The first is as follows:
Archer writes:
‘There is even a fossil record of feathers that demonstrates a structural gradient
between simple reptilian scales and the complex feathers of Archeopteryx.’
4
The reader of Confronting Creationism has by now had a barrage of impressive-sounding arguments for the reality of evolution revealed in the fossil record -- this comment about scales and feathers comes at the right time to be sort of a coup de grace, to make the whole thing rock-solid. After all, if we are looking for transitional structures, part-scale/part-feather would be a classic example. Not many readers would bother to look up the references he gives. Read the quote again. Does it not conjure up images (without actually saying so) of a series of in-between forms, convincingly showing how the scale turned into the feather?
I was puzzled when I read it. If there is such a transitional series, showing such a ‘gradient’, how could a leading palaeontologist like Colin Patterson of the British Museum of Natural History say that there is not one transitional fossil for which one could make a watertight case?5
The reference given by Archer is based on the fossil of one single feather.6 In fact, it is described as a ‘feather fragment’ on a plate of clay shale which was described as ‘heavily weathered’. Figure 1 is a faithful attempt to reproduce the photograph of this weathered fragment of feather.
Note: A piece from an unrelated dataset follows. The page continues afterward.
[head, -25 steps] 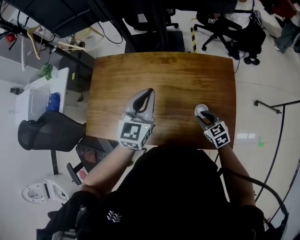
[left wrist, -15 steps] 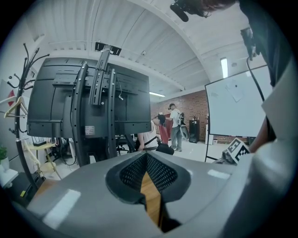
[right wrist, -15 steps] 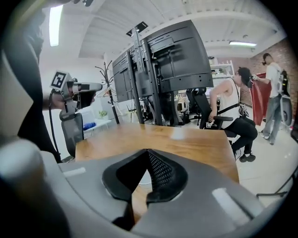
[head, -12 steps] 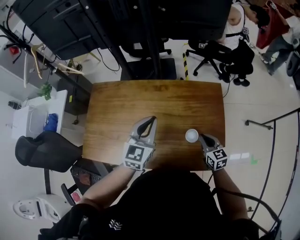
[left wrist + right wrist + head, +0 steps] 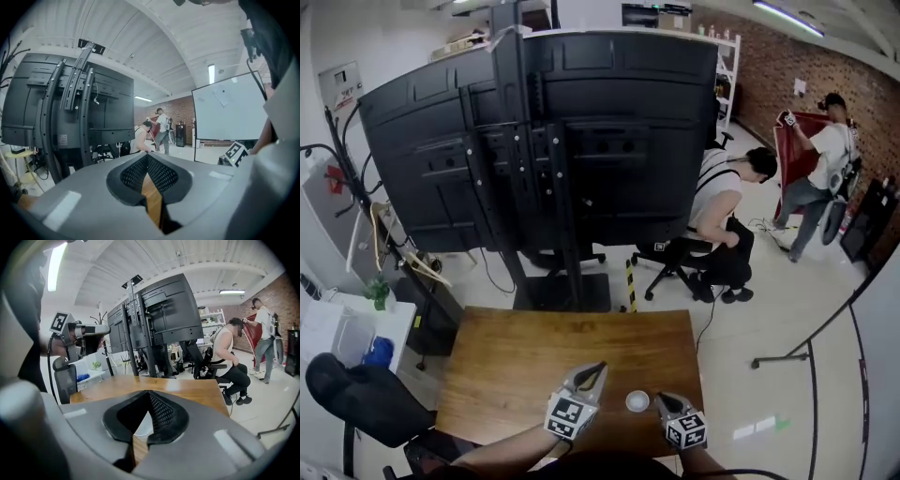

The Russian author of the article in question used it to establish a new subclass, order, family, genus and species. Shades of Nebraska man, when an ‘ape-man’ and his family were confidently reconstructed from a pig’s tooth!
The second statement I refer to is on page 101 of Confronting Creationism, where the same author (Archer) blithely states: ‘...there are many other examples of significant links found in the fossil record such as forms intermediate between whales and ungulates ...’
Ungulates are hoofed animals, such as cows. The idea that one of these evolved into the present-day whales has long been one of the most difficult pills to swallow in the whole evolutionary pharmacopoeia. A genuine transitional series between these two would cause something of a sensation in creationist circles, so again I was puzzled as to why I had not seen it used by evolutionists in debates, for instance. Looking up the reference given by Archer,7 one is struck by an impressive-looking picture of something which is clearly supposed to represent a part-way land animal/whale. (Figure 2 is drawn after the original article.8)
But again, there is a yawning gulf of contrast between the facts and the interpretations. Figure 3 shows the extremely fragmentary nature of the actual evidence, which as usual was honoured with a brand-new name, Pakicetus.9
All of this reinforces our suggestion in previous issues of Creation magazine that arguments emanating from anyone affiliated with the Skeptics should be themselves regarded skeptically, and checked very carefully rather than taken at face value. After all, to a fervent true believer in the religion of evolutionary materialism/humanism, preventing people from straying from this glorious faith is very, very important.